RANGOON — Foreign direct investment (FDI) in Burma in the fiscal year ending in March grew to nearly US$9 billion, a government official said on Monday, after a rush of last-minute approvals before the handover of power to Aung San Suu Kyi’s administration.
The figure, a record high, rose by about $1 billion compared with the previous fiscal year, fueled by investment in the energy, manufacturing and telecoms sectors, San Myint, an official at the Directorate of Investment and Company Administration, told Reuters.
The investment reflects growing, if still cautious, interest in one of Asia’s last remaining untapped markets, which has offered tax breaks and export tariff perks to create urgently needed jobs for its 51.5 million people.
San Myint said FDI rose sharply after a body approving projects signed off on several large deals before Suu Kyi’s government took power in April, following an election win last year by her National League for Democracy.
“[Projects] pending a long time in the process due to lack of necessary information were expedited before the end of the fiscal year,” said San Myint.
Burma received $4.1 billion in FDI in 2013-14 and that number doubled by the end of last fiscal year as foreign firms won oil and gas concessions and international hotel chains started moving in.
Singapore tops the list of foreign investors, the official said, followed by China, Hong Kong and the Netherlands.

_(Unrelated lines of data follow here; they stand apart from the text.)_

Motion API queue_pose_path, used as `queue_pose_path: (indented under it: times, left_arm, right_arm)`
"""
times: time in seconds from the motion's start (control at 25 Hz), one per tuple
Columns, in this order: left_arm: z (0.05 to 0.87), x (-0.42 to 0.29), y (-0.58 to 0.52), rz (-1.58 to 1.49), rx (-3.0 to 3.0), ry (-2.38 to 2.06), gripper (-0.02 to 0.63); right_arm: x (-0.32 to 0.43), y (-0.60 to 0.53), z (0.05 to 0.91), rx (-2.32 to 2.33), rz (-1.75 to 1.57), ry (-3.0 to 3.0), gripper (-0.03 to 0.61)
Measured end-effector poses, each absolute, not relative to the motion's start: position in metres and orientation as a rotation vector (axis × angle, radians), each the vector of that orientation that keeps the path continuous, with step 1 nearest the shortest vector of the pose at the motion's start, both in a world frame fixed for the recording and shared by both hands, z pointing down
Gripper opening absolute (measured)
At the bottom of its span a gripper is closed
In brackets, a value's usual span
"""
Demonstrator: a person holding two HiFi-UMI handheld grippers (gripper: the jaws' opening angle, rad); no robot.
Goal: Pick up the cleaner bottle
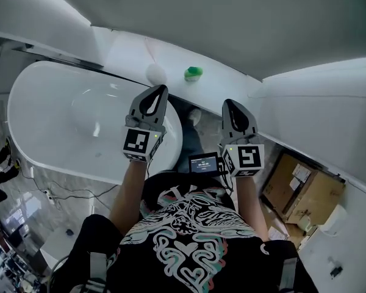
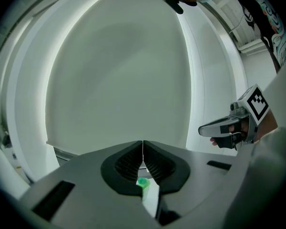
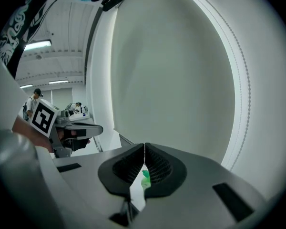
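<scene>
The cleaner bottle (image 1: 193, 73), small with a green top, stands on the white ledge (image 1: 219, 78) behind the bathtub. My left gripper (image 1: 160, 91) hovers over the tub's end, short of the bottle and to its left. It is shut with nothing in it. My right gripper (image 1: 231, 105) hangs to the right of the bottle and nearer me, also shut and empty. In the left gripper view the bottle's green top (image 2: 142, 182) peeks through the gap below the shut left gripper (image 2: 142, 150). The right gripper view shows the bottle (image 3: 145, 179) the same way under the right gripper (image 3: 144, 152).
A white bathtub (image 1: 61, 121) fills the left. A white ball (image 1: 155, 73) sits on the ledge left of the bottle. Cardboard boxes (image 1: 305, 191) stand at the lower right. Cables (image 1: 67, 194) lie on the floor by the tub. A small screen (image 1: 204, 162) hangs at my chest.
</scene>
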State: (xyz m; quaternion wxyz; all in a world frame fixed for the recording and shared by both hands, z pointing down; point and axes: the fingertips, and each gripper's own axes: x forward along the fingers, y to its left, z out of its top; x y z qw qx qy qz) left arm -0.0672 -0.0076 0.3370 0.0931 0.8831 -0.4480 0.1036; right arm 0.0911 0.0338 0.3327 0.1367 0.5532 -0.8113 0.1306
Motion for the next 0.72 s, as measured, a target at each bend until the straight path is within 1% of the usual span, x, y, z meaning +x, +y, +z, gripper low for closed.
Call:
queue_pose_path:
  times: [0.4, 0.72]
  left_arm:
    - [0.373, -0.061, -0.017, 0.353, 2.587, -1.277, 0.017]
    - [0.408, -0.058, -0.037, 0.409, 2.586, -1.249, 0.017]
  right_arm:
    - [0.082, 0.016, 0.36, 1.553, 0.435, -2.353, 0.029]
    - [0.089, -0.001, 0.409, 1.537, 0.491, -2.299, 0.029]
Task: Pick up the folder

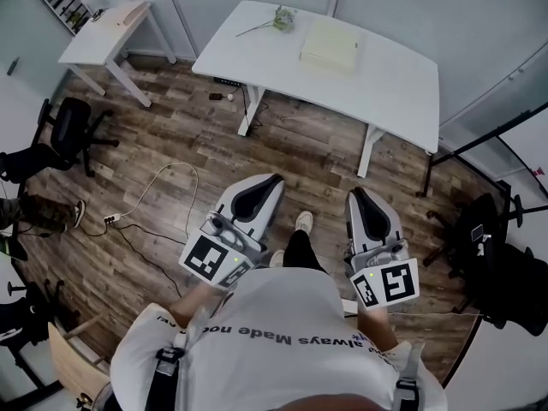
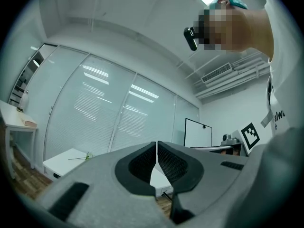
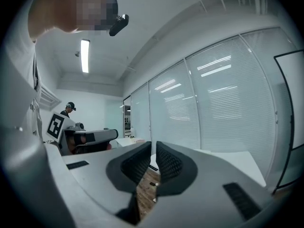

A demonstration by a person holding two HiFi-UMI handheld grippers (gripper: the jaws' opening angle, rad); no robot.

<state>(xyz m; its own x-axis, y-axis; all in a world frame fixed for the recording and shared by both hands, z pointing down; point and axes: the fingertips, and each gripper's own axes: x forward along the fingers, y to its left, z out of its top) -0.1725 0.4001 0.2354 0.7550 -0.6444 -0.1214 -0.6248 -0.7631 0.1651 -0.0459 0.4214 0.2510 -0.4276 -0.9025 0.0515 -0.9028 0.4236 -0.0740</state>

He said a detailed breakdown was not available as it was still being calculated.
The Asian Development Bank forecast last week Burma’s economic growth would recover to 8.4 percent in the fiscal year ending March 2017, partly thanks to a pick-up in foreign investment.
“Foreign direct investment is expected to get a lift from the successful political transition following national elections in November 2015, with investment flowing into newly established special economic zones and rapidly expanding transport, telecommunications, and energy sectors,” the bank said.
Growth in Burma’s investment follows reforms launched in 2012 by former President Thein Sein, a former general who enlisted help from technocrats and global financial institutions to overhaul an economy that wilted under sanctions and inept policymaking during five decades of military rule.
The lifting of most Western embargoes has allowed foreign access to sectors from banking, property and tourism to factories, infrastructure, airports and agribusiness.
The $9 billion in FDI is some 27 times the $329.6 million received in 2009-10, the year before the military ceded power.